Copy the records below verbatim, from the first line through the line containing "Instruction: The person", inclusive, and output nothing else.

|---|

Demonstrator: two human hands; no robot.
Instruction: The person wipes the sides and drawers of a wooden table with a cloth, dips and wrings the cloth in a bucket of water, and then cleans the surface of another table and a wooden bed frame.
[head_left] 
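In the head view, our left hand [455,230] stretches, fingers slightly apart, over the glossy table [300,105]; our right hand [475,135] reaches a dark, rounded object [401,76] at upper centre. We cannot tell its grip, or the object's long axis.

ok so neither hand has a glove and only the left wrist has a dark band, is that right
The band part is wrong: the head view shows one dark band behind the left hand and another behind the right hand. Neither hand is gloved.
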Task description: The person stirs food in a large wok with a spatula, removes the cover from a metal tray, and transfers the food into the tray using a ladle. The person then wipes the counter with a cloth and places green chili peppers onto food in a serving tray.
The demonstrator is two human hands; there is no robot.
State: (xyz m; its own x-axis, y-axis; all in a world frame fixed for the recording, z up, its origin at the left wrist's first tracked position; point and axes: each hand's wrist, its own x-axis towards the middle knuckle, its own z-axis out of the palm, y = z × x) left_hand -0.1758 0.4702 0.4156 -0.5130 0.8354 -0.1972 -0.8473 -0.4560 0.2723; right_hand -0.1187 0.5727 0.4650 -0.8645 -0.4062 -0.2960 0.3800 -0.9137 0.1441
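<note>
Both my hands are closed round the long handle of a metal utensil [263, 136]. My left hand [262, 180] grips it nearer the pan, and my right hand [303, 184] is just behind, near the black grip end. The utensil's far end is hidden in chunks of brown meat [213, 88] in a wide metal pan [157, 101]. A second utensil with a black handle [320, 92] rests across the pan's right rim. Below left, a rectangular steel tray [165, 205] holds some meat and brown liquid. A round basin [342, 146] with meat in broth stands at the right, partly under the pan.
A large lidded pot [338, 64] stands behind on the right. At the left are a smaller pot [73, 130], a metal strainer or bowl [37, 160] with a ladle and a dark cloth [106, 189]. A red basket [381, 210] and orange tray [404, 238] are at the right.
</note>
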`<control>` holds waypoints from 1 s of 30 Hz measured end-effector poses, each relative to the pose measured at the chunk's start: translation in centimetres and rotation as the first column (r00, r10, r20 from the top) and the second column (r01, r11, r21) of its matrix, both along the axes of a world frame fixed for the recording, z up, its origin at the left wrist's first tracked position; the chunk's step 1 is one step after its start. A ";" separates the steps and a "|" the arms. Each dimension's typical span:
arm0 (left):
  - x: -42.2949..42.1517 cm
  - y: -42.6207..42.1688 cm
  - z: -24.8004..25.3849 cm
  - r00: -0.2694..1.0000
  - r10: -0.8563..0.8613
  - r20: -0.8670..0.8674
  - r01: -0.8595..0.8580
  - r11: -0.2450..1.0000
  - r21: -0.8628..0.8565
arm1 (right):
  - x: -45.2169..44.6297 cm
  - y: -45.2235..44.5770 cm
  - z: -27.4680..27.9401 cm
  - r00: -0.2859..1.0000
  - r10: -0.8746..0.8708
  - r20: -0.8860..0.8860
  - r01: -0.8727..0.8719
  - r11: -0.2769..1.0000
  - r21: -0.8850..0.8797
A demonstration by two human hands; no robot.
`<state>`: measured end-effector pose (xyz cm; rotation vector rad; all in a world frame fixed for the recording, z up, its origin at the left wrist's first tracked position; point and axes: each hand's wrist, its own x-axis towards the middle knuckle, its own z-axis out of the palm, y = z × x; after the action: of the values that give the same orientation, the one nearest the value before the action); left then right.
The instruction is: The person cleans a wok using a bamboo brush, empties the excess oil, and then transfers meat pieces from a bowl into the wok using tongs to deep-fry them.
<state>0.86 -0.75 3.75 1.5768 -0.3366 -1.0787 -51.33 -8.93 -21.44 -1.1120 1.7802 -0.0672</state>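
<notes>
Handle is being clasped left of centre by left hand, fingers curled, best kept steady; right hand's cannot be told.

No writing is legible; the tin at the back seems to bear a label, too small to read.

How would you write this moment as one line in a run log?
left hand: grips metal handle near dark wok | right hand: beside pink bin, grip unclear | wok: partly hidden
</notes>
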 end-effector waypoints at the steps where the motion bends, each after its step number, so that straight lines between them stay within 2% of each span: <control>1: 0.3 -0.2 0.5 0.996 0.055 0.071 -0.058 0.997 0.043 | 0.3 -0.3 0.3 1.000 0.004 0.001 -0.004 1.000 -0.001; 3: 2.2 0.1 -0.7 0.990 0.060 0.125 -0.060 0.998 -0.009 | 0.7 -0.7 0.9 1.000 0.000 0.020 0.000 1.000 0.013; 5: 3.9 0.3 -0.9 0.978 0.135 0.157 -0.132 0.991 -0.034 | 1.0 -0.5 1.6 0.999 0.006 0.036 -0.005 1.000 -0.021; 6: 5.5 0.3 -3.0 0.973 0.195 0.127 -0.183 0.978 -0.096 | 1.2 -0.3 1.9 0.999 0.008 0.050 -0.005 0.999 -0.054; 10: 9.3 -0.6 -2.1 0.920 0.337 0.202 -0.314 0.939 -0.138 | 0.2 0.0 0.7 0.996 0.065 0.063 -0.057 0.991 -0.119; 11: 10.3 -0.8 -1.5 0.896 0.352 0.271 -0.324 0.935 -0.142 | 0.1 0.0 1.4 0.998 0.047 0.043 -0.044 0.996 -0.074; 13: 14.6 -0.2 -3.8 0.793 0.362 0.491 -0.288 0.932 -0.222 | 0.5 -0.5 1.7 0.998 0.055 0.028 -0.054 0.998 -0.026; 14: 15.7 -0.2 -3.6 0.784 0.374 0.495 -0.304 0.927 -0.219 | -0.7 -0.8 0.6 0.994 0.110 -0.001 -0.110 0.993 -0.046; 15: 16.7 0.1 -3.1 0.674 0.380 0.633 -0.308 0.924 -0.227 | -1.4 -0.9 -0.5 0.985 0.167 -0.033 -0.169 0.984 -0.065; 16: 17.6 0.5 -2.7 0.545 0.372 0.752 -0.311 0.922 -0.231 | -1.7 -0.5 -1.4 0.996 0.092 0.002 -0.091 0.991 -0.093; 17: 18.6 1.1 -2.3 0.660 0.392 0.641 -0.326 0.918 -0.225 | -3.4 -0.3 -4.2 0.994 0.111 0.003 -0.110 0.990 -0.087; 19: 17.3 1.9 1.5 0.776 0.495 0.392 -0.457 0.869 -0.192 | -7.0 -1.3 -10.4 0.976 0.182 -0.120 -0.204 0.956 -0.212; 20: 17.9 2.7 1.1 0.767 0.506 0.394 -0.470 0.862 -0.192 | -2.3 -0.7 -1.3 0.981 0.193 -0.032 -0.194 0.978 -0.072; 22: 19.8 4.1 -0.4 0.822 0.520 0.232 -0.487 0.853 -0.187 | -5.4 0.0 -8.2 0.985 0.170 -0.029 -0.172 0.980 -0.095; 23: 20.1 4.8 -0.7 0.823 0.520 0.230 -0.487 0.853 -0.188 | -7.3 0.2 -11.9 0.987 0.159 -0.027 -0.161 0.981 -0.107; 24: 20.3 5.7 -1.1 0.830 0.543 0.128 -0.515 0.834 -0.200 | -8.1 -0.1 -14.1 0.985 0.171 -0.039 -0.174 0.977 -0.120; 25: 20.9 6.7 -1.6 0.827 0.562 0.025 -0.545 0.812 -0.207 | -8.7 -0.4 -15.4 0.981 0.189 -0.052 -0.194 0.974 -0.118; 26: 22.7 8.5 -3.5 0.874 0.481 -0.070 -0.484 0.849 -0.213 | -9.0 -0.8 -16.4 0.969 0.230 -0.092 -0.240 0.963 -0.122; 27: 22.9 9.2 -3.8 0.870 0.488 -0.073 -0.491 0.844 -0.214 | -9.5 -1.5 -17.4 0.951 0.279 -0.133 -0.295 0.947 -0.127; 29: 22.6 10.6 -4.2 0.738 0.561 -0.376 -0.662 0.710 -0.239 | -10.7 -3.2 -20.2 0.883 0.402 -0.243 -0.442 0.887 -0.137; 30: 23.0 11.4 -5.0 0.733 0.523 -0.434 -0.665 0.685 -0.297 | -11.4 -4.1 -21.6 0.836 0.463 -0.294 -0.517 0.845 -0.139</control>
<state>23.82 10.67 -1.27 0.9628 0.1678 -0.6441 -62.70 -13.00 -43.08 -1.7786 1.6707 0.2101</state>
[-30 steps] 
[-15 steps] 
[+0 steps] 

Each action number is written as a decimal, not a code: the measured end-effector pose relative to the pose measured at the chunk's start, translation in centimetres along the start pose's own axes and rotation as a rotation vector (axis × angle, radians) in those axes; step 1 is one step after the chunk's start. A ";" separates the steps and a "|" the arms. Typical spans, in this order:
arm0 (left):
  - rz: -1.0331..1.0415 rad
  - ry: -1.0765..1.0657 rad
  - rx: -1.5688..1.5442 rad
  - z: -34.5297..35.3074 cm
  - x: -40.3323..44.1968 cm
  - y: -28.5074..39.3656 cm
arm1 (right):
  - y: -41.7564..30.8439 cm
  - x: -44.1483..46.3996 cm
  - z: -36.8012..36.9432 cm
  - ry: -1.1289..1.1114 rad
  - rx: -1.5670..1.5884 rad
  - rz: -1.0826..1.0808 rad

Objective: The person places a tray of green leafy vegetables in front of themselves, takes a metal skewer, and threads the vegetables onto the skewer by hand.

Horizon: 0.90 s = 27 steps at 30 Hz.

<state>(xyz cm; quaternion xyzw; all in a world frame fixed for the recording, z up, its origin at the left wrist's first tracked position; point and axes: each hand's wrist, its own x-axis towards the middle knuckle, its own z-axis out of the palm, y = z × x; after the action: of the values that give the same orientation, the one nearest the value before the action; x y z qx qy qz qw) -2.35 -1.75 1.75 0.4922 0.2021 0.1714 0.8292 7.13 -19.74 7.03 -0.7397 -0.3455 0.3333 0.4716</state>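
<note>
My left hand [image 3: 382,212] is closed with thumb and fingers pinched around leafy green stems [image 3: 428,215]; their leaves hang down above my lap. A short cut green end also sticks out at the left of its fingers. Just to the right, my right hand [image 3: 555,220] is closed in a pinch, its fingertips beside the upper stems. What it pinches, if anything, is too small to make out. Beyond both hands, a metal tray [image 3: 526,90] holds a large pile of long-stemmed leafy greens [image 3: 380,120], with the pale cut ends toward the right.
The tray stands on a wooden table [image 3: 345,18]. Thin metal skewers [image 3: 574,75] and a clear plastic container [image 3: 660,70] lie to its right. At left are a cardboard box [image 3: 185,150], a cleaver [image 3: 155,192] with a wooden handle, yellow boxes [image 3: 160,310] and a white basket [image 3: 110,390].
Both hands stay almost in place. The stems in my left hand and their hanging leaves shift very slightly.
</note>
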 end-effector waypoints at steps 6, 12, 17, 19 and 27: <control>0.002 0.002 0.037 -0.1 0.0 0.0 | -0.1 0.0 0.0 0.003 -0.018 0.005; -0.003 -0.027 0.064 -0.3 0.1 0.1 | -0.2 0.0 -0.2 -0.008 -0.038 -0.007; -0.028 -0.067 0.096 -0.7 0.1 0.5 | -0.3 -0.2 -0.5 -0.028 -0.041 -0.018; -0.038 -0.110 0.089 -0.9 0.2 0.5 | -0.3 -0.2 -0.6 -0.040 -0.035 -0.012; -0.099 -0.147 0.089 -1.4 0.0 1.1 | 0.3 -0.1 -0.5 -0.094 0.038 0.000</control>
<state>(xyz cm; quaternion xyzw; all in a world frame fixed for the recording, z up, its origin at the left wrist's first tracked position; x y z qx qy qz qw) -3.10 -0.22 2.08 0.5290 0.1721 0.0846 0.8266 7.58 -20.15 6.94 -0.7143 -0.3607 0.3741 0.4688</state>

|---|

> _OUTPUT BELOW_:
Demonstrator: two human hands; no robot.
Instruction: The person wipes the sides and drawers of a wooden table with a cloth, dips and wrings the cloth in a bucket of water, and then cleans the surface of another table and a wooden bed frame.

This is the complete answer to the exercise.